The Split-Apply-Combine Strategy
Many data analysis tasks involve splitting a data set into groups, applying some functions to each of the groups and then combining the results. A standardized framework for handling this sort of computation is described in the paper "The Split-Apply-Combine Strategy for Data Analysis", written by Hadley Wickham.

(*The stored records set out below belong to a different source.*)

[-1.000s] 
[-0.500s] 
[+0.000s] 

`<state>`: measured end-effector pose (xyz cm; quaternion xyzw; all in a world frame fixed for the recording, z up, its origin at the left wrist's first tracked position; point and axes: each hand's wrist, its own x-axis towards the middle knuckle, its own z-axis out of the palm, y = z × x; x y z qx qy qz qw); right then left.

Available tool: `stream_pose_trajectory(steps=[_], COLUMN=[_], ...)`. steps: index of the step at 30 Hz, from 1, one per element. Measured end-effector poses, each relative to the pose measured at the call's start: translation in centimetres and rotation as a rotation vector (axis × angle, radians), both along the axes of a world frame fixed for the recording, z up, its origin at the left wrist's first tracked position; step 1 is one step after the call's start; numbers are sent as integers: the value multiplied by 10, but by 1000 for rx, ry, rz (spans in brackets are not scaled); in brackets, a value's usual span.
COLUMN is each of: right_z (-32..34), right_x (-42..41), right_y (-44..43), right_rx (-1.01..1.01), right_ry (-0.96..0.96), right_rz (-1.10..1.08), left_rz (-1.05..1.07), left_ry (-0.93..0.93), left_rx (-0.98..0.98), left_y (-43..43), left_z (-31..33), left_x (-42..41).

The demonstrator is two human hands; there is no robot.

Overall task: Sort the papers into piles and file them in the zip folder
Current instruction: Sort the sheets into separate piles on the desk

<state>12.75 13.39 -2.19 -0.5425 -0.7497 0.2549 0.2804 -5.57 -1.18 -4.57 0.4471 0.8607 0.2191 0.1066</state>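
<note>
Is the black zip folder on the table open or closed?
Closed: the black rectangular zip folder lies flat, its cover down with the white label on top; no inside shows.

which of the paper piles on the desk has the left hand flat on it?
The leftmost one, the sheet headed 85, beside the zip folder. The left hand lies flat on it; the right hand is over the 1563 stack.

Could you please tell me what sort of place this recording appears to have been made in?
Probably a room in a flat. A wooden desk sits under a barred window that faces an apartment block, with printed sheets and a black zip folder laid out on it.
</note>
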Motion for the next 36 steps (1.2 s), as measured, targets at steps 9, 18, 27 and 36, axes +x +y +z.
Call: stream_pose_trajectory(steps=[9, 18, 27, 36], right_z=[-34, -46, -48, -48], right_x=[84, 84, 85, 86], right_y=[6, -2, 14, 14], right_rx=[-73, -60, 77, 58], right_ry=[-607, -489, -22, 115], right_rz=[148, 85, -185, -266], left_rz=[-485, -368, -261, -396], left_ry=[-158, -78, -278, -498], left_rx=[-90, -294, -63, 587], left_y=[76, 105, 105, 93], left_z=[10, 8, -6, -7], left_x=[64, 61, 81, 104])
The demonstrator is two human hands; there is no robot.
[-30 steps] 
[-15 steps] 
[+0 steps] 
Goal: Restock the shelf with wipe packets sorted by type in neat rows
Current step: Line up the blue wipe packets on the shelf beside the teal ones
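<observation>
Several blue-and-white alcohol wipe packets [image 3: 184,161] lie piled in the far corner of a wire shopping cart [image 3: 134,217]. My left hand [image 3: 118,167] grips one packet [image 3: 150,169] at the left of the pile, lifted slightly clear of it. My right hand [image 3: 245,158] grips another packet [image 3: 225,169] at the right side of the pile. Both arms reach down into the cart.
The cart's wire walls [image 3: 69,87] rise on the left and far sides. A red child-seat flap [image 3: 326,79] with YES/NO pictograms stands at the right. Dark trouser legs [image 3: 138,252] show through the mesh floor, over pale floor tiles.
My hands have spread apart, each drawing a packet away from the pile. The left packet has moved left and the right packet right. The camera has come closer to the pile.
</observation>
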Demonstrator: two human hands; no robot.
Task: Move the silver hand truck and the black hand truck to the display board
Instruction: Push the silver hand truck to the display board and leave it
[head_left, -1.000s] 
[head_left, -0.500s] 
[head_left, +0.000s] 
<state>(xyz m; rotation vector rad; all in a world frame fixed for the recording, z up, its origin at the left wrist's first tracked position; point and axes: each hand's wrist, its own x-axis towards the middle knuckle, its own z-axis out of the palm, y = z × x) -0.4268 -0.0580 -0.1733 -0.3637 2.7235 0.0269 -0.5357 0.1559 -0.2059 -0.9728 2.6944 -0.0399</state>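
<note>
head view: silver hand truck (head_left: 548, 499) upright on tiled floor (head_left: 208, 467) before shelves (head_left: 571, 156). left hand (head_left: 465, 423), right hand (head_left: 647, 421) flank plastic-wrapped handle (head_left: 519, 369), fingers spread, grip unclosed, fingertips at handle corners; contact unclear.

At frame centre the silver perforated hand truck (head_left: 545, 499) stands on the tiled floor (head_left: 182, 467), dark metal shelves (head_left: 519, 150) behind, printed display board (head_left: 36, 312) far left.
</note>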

The DataFrames package supports the Split-Apply-Combine strategy through the by
function, which takes in three arguments: (1) a DataFrame, (2) one or more columns to split the DataFrame on, and (3) a function or expression to apply to each subset of the DataFrame.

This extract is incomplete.